### [What to do]
From the first line to the last, return the data exactly, with no pictures.

### [Available data]
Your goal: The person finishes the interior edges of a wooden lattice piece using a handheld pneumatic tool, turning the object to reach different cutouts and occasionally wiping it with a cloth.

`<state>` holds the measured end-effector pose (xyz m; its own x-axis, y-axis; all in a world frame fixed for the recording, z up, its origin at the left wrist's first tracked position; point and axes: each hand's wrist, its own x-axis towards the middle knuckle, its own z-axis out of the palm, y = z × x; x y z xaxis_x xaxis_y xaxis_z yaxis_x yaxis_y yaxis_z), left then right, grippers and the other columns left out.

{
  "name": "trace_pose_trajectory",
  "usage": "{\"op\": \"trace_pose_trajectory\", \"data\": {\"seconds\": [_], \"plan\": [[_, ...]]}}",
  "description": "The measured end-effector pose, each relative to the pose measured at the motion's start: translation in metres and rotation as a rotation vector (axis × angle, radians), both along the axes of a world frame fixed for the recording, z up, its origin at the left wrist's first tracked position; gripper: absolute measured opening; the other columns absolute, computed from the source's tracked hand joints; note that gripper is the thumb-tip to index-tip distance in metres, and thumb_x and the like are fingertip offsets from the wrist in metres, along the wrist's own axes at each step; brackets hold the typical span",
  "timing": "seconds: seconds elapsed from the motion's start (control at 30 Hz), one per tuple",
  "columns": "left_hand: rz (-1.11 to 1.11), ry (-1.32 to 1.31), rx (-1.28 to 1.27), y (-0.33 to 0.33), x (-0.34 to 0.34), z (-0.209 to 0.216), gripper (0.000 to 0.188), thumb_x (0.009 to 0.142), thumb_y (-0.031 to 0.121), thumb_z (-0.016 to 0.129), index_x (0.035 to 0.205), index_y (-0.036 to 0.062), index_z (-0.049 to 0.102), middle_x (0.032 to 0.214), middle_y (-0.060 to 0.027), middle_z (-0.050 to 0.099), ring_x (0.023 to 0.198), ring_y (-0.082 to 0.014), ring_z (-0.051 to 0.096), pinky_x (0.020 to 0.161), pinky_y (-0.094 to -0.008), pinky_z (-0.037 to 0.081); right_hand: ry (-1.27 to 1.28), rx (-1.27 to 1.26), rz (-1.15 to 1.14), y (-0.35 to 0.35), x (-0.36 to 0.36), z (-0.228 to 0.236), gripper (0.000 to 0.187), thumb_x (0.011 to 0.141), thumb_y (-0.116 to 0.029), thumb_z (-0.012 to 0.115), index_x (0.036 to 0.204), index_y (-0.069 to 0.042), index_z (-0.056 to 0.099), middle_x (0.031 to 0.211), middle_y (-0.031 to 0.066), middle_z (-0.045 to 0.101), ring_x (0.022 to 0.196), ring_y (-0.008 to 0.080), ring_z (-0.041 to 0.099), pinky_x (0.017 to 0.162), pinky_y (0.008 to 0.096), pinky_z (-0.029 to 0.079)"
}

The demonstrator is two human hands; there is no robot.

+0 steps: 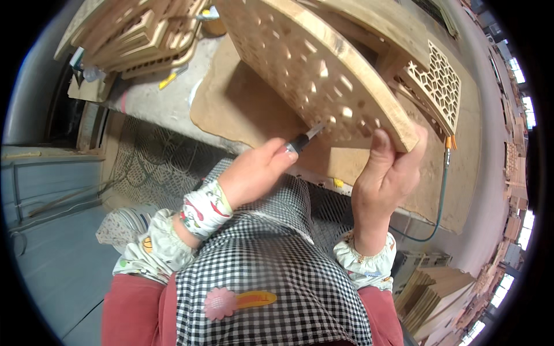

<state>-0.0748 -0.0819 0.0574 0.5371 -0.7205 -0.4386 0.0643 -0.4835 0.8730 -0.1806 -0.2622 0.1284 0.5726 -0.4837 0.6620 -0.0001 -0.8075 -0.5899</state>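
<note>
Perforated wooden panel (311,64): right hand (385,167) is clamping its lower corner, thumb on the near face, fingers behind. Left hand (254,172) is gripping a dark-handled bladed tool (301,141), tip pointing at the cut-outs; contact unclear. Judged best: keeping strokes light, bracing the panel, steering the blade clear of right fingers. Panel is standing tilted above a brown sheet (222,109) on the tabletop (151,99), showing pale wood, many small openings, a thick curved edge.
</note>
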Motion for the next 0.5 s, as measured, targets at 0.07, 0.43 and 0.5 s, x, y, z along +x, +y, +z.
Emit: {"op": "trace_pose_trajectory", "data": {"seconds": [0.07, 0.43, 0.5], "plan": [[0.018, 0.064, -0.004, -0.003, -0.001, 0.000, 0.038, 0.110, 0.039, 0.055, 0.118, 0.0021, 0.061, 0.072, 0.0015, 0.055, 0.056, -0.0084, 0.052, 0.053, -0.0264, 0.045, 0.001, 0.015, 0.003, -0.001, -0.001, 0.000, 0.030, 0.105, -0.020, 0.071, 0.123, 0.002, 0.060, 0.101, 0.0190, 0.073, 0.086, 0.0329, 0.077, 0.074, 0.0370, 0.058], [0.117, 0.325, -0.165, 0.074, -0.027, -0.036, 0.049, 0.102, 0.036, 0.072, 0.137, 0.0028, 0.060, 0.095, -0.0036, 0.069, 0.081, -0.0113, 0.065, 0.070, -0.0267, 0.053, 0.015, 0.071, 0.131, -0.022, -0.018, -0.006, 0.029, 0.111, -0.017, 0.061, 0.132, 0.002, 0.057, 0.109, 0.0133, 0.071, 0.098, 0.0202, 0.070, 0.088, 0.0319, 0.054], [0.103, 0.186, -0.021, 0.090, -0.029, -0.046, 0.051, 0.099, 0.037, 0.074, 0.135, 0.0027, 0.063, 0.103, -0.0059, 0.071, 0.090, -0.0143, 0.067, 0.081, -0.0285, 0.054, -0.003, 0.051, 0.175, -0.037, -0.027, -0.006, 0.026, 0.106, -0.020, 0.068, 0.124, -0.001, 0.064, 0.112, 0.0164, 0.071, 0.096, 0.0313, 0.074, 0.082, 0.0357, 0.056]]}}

### [Solution to this problem]
Your goal: The person finishes the interior edges of a wooden lattice piece using a handheld pneumatic tool, turning the object to reach different cutouts and occasionally wiping it with a cloth.

`<state>` holds the measured end-effector pose (xyz m; its own x-axis, y-axis; all in a world frame fixed for the recording, z up, its origin at the left wrist's first tracked position; point and axes: each hand's wrist, its own x-axis towards the middle knuckle, its own z-axis out of the palm, y = z × x; x y z xaxis_x xaxis_y xaxis_z yaxis_x yaxis_y yaxis_z), left then right, grippers and the other columns left out.

{
  "name": "trace_pose_trajectory",
  "usage": "{\"op\": \"trace_pose_trajectory\", \"data\": {\"seconds\": [_], \"plan\": [[_, ...]]}}",
  "description": "The measured end-effector pose, each relative to the pose measured at the motion's start: translation in metres and rotation as a rotation vector (axis × angle, radians), both along the axes of a world frame fixed for the recording, z up, its origin at the left wrist's first tracked position; gripper: absolute measured opening; the other columns absolute, computed from the source's tracked hand joints; note that gripper is the thumb-tip to index-tip distance in metres, and thumb_x and the like are fingertip offsets from the wrist in metres, along the wrist's own axes at each step; brackets hold the typical span",
  "timing": "seconds: seconds elapsed from the motion's start (control at 30 Hz), one per tuple",
  "columns": "left_hand: rz (-1.11 to 1.11), ry (-1.32 to 1.31), rx (-1.28 to 1.27), y (-0.33 to 0.33), x (-0.34 to 0.34), z (-0.209 to 0.216), gripper (0.000 to 0.188), thumb_x (0.009 to 0.142), thumb_y (-0.031 to 0.121), thumb_z (-0.016 to 0.129), index_x (0.035 to 0.205), index_y (-0.036 to 0.062), index_z (-0.049 to 0.102), middle_x (0.032 to 0.214), middle_y (-0.060 to 0.027), middle_z (-0.050 to 0.099), ring_x (0.023 to 0.198), ring_y (-0.082 to 0.014), ring_z (-0.051 to 0.096), pinky_x (0.020 to 0.161), pinky_y (-0.094 to -0.008), pinky_z (-0.037 to 0.081); right_hand: ry (-1.27 to 1.28), rx (-1.27 to 1.26), rz (-1.15 to 1.14), y (-0.35 to 0.35), x (-0.36 to 0.36), z (-0.228 to 0.236), gripper (0.000 to 0.187), thumb_x (0.011 to 0.141), thumb_y (-0.116 to 0.029), thumb_z (-0.012 to 0.115), index_x (0.036 to 0.204), index_y (-0.069 to 0.042), index_z (-0.056 to 0.099), middle_x (0.031 to 0.211), middle_y (-0.031 to 0.066), middle_z (-0.045 to 0.101), ring_x (0.022 to 0.196), ring_y (-0.008 to 0.080), ring_z (-0.041 to 0.099), pinky_x (0.017 to 0.162), pinky_y (0.008 to 0.096), pinky_z (-0.029 to 0.079)"
}

The demonstrator is two human hands; there is no robot.

+0 steps: 

<state>-0.0748 -0.0819 0.0574 0.5371 -0.7205 -0.4386 0.0643 -0.4835 0.8730 -0.1806 -0.2622 0.1284 0.5726 -0.4837 0.6620 -0.0001 -0.8075 -0.5899</state>
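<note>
Perforated wooden panel (311,64): right hand (385,167) is clamping its lower corner, thumb on the near face, fingers behind. Left hand (254,172) is gripping a dark-handled bladed tool (301,141), tip pointing at the cut-outs; contact unclear. Judged best: keeping strokes light, bracing the panel, steering the blade clear of right fingers. Panel is standing tilted above a brown sheet (222,109) on the tabletop (151,99), showing pale wood, many small openings, a thick curved edge.
</note>
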Motion for the next 0.5 s, as measured, targets at 0.07, 0.43 and 0.5 s, x, y, z along +x, +y, +z.
Emit: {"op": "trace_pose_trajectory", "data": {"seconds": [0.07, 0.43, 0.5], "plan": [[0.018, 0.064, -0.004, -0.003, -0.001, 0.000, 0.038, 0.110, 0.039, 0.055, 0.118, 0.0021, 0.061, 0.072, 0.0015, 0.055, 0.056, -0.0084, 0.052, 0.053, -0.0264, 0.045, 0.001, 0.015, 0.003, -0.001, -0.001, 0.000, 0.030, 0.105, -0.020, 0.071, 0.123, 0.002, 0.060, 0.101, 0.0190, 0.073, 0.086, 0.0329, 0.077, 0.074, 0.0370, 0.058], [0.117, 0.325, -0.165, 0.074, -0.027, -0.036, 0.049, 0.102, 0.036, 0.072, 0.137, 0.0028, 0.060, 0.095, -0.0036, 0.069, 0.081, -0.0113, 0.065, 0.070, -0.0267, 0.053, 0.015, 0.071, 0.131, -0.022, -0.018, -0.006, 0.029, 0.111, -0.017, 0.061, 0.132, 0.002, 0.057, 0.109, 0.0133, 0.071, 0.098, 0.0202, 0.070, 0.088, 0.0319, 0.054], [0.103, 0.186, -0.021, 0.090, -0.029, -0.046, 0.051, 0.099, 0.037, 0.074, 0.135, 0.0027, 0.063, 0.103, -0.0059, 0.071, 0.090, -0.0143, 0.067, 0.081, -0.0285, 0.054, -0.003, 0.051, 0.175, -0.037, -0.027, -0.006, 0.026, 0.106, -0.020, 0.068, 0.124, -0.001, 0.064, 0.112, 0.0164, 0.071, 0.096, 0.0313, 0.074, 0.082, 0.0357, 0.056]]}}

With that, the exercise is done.